The problem, stated plainly

The identity is the master secret on the phone. From it, every DID_rp (and thus every account at every RP) is derived. Three failure modes:

  1. Lost / stolen / broken phone. Secret gone → every site inaccessible.
  2. New phone (upgrade). Same as above unless the secret moves.
  3. Re-install / OS reset. Keystore wiped → secret gone.

A naive "your face is your key, just re-scan on the new phone" does not solve this, because the face → secret derivation is not stable across cameras (within-class embedding drift exceeds the quantizer tolerance — the exact issue we hit and worked around on a single device with the FaceTemplateStore). So a new device yields a different secret → different DIDs → "doesn't exist" everywhere. Recovery must restore the same secret, not re-derive it.

Design principle

Recovery restores the master secret; the master secret regenerates all pairwise DIDs deterministically; the RPs are never involved. One recovery event silently restores access to N sites, and ZeroAuth still never learns what those N sites are.

The layered model (ship in this order)

Layer 1 — Recovery phrase (BIP39). Ships first; the floor.

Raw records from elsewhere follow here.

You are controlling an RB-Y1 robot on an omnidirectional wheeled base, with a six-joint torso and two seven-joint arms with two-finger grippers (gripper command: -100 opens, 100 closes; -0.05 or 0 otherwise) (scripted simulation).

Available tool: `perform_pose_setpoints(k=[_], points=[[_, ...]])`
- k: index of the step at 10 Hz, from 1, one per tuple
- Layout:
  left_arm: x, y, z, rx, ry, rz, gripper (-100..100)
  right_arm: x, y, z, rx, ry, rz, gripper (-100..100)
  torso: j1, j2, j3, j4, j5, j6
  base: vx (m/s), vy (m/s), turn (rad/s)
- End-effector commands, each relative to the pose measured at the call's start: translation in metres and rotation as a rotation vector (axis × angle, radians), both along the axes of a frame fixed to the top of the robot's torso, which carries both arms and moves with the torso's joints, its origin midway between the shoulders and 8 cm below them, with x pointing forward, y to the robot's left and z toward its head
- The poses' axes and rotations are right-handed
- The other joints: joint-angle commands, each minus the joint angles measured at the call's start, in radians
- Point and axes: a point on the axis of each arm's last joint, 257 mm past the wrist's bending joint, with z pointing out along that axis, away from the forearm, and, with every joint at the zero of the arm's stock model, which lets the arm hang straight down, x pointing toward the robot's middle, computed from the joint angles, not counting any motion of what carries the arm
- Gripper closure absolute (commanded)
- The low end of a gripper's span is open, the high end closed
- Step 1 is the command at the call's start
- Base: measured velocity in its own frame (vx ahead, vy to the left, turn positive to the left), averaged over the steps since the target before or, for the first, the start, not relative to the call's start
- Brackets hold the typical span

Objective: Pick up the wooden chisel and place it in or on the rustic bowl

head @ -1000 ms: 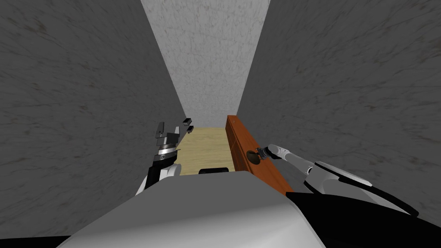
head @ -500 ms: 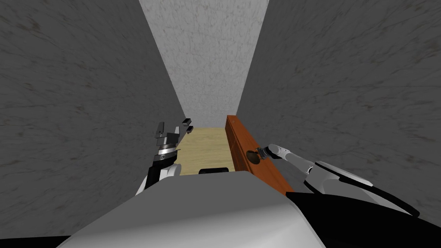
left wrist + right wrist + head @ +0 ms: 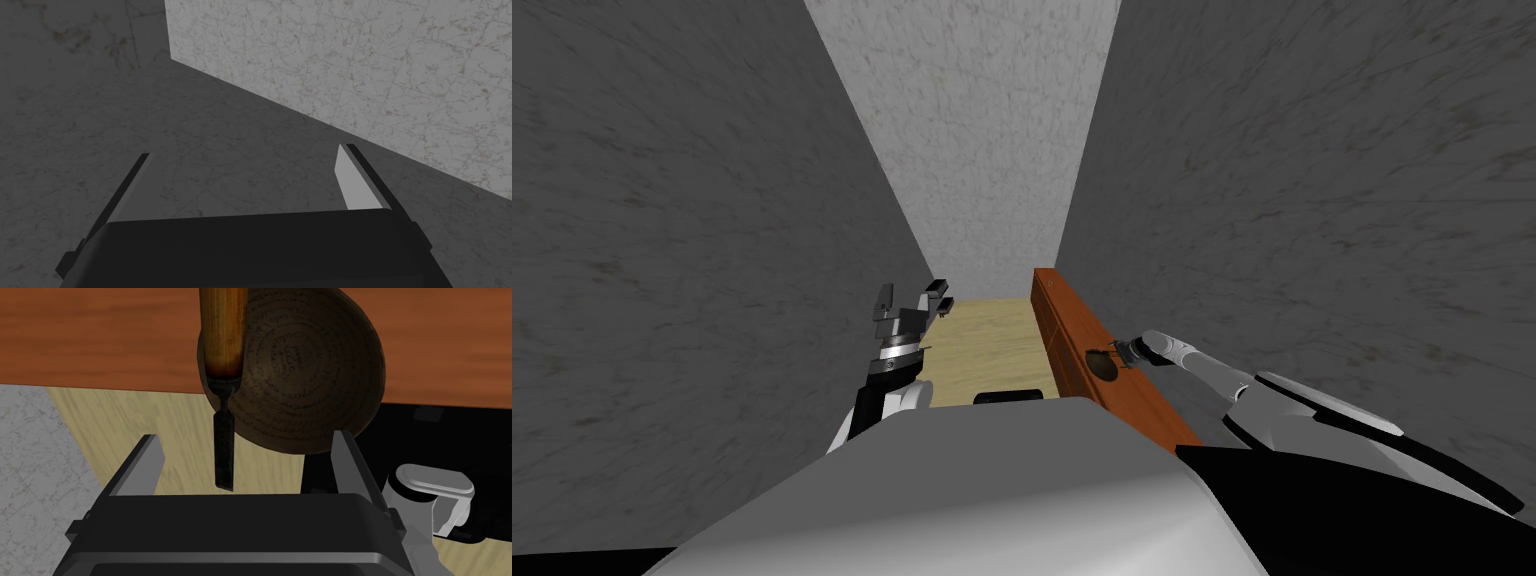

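— Start close in. What's the right hand doing?

— The right gripper (image 3: 243, 436) is out over the edge of a reddish-brown wooden ledge (image 3: 75, 333). Its two blades are spread wide and pinch nothing.

— So where's the chisel (image 3: 223, 338)?

— In the gap between those blades, with neither one touching it. The dark blade tip points back at the gripper's body, and the amber wooden handle points away from it. It sits nearer one finger than the other.

— Is it in the bowl (image 3: 310, 363)?

— The handle crosses the bowl's rim. The blade sticks out past the rim, above the pale plank floor (image 3: 992, 340). From here I can't tell whether it rests on the rim or hangs just over it.

— And the bowl itself?

— It's dark brown and round, with ringed grain inside. It stands on the ledge, close to the edge, just beyond the fingertips.

— What about the other arm?

— The left gripper (image 3: 903, 298) is raised beside the grey wall on the robot's left, well apart from the ledge. Its fingers are parted too and hold nothing.

— What's farther on?

— Two small dark blocks (image 3: 942, 296) sit just past that left hand, by the wall. I can't make out what they are. Beyond them the plank floor runs between the wall and the ledge to a paler marbled end wall (image 3: 982, 150).
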Motion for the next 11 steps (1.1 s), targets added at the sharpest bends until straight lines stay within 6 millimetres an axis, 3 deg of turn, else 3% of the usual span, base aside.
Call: perform_pose_setpoints(k=[1, 5, 6, 7, 11], points=[[0.0, 0.0, 0.0, 0.0, 0.0, 0.0, 0, 0.001, -0.004, 0.007, 0.0, 0.0, 0.02, -100, 0.0, 0.0, 0.0, 0.0, 0.0, 0.0, 0.053, 0.03, -0.081], [0.0, 0.0, 0.0, 0.0, 0.0, 0.0, 0, 0.003, -0.014, 0.03, 0.004, -0.007, 0.085, -100, 0.001, -0.001, 0.0, 0.0, 0.0, 0.001, 0.073, 0.07, -0.16], [0.0, 0.0, 0.0, 0.0, 0.0, 0.0, 0, 0.003, -0.014, 0.024, 0.003, -0.007, 0.069, -100, 0.001, -0.001, -0.001, 0.0, 0.0, 0.0, 0.036, 0.042, -0.031], [0.0, 0.0, 0.0, 0.0, 0.0, 0.0, 0, 0.002, -0.014, 0.025, 0.003, -0.005, 0.075, 0, -0.001, 0.001, 0.0, 0.0, 0.0, 0.0, 0.006, 0.008, 0.006], [0.0, 0.0, 0.0, 0.0, 0.0, 0.0, 0, 0.002, -0.014, 0.025, 0.003, -0.006, 0.075, 0, -0.004, 0.004, 0.002, 0.001, -0.001, 0.0, 0.0, 0.0, 0.0]])
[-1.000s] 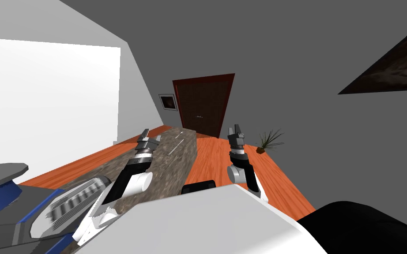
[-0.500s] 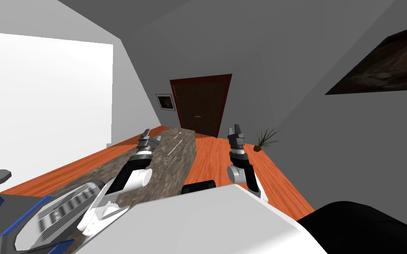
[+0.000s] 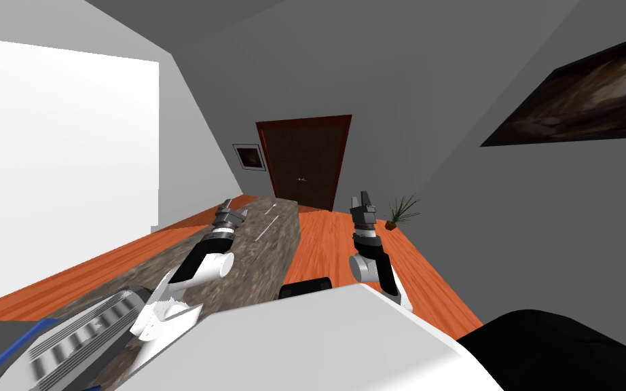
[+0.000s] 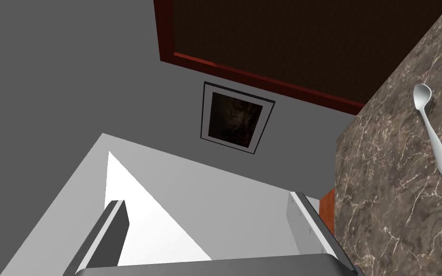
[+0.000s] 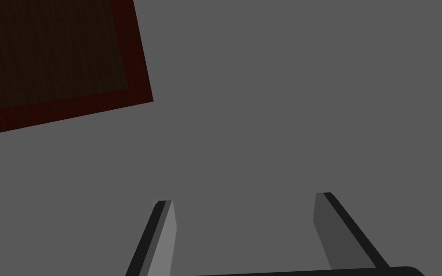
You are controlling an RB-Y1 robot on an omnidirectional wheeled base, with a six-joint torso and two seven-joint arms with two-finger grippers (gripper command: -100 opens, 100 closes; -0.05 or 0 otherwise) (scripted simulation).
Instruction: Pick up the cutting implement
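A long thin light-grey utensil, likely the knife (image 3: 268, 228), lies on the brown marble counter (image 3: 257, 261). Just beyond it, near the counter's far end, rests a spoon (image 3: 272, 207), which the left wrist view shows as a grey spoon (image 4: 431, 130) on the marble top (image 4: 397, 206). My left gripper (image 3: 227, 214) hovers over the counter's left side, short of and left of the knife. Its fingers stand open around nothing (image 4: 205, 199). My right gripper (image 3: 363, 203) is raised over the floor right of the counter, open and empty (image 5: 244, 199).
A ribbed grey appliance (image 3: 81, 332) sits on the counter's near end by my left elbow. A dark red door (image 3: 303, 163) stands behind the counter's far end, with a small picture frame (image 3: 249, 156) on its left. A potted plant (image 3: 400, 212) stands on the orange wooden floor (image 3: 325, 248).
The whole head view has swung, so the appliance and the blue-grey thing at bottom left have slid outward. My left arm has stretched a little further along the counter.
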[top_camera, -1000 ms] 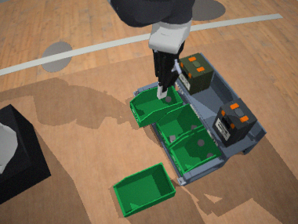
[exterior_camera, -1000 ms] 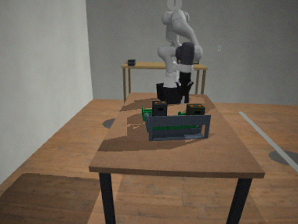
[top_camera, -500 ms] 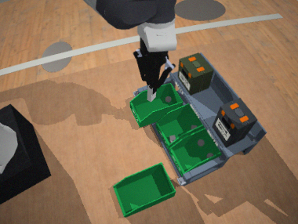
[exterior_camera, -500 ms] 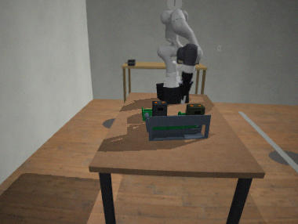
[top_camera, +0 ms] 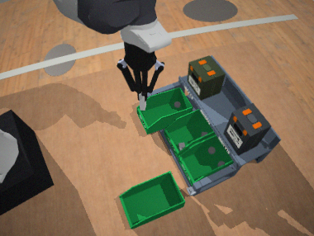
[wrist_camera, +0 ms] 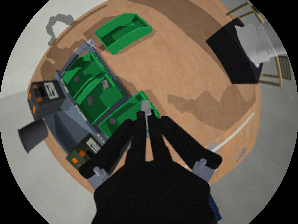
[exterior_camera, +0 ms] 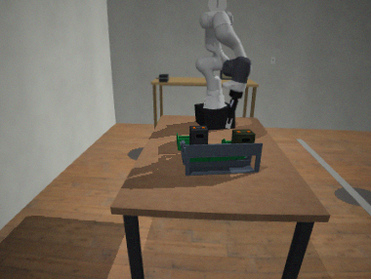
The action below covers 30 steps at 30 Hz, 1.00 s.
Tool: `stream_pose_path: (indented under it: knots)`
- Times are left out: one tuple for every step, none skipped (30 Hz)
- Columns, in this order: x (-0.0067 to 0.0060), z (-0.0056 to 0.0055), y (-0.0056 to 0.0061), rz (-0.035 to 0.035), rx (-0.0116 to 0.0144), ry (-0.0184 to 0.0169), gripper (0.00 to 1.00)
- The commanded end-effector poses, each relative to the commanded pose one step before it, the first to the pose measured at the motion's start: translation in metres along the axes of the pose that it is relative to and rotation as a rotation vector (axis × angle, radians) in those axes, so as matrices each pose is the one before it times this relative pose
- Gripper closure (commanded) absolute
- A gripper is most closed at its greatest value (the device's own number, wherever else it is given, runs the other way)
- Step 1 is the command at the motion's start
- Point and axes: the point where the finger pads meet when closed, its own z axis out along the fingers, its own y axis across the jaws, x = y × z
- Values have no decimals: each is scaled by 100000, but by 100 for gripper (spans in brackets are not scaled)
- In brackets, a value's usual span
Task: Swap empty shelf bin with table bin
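Observation:
A green bin point(top_camera: 166, 108) with a grey part point(top_camera: 178, 105) in it lies at the far end place of the grey shelf point(top_camera: 223, 124). It sticks out past the shelf's front farther than its neighbours and looks tilted. My gripper point(top_camera: 142, 101) is shut, its fingertips at this bin's front left corner; I see nothing held between them. In the wrist view the shut fingertips point(wrist_camera: 144, 115) meet over the bin's green edge. The empty green bin point(top_camera: 152, 200) stands on the table top in front of the shelf, apart from it; it also shows in the wrist view point(wrist_camera: 123, 30).
Two more green bins point(top_camera: 187, 129) point(top_camera: 206, 157) with grey parts sit in the shelf, open fronts out. Two dark boxes point(top_camera: 206, 77) point(top_camera: 247, 129) stand on the shelf's upper board. The black robot base point(top_camera: 16, 165) is at the left.

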Motion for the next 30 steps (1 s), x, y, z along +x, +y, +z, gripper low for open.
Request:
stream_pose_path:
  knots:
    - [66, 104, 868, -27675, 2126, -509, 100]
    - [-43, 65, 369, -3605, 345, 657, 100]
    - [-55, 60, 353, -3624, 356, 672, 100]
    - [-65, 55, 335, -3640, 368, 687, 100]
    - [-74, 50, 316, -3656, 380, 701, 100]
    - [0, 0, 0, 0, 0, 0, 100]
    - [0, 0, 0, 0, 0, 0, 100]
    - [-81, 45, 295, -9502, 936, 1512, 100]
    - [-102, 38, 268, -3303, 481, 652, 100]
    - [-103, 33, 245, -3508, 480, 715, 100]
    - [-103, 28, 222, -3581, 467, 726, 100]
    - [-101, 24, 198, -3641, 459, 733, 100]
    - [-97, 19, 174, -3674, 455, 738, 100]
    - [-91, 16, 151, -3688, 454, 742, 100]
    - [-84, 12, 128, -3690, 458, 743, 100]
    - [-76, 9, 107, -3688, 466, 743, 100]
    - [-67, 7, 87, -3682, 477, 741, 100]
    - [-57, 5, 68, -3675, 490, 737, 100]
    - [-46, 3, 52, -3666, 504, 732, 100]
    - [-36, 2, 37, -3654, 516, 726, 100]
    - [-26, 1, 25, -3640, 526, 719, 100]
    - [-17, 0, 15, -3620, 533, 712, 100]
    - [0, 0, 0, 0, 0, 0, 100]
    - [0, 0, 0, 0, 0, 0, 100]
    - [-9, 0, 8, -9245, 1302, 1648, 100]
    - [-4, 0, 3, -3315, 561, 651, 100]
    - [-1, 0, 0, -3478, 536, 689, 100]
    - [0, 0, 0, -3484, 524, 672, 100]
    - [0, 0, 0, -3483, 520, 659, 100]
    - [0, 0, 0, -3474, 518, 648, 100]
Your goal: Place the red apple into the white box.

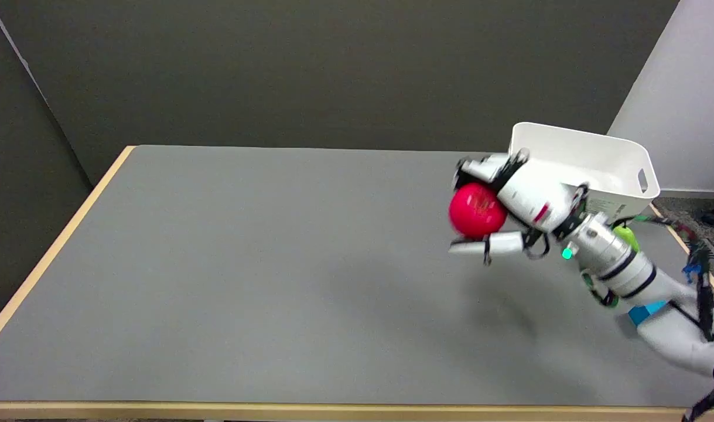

  • At enrollment, derive a 12/24-word phrase from the master secret (or from a dedicated recovery seed HKDF-stretched into the secret — to be pinned by the cryptographer-reviewer; keeping the phrase and the daily secret separable is cleaner for rotation).
  • Shown once, with the standard "write it down, no screenshots, we cannot recover it for you" UX. Acknowledgement is mandatory before enrollment completes (no skip).
  • New device → "Recover" → enter phrase → reconstruct secret → re-enrol the face locally (new template, same secret) → all DIDs regenerate.

Pros: mature, well-understood (every crypto wallet), fully self-sovereign, ZeroAuth holds nothing. Cons: users lose phrases; UX friction. Layer 2 mitigates.

Effort: ~days. bip39 lib + the "Recover" entry point + the re-enrol path.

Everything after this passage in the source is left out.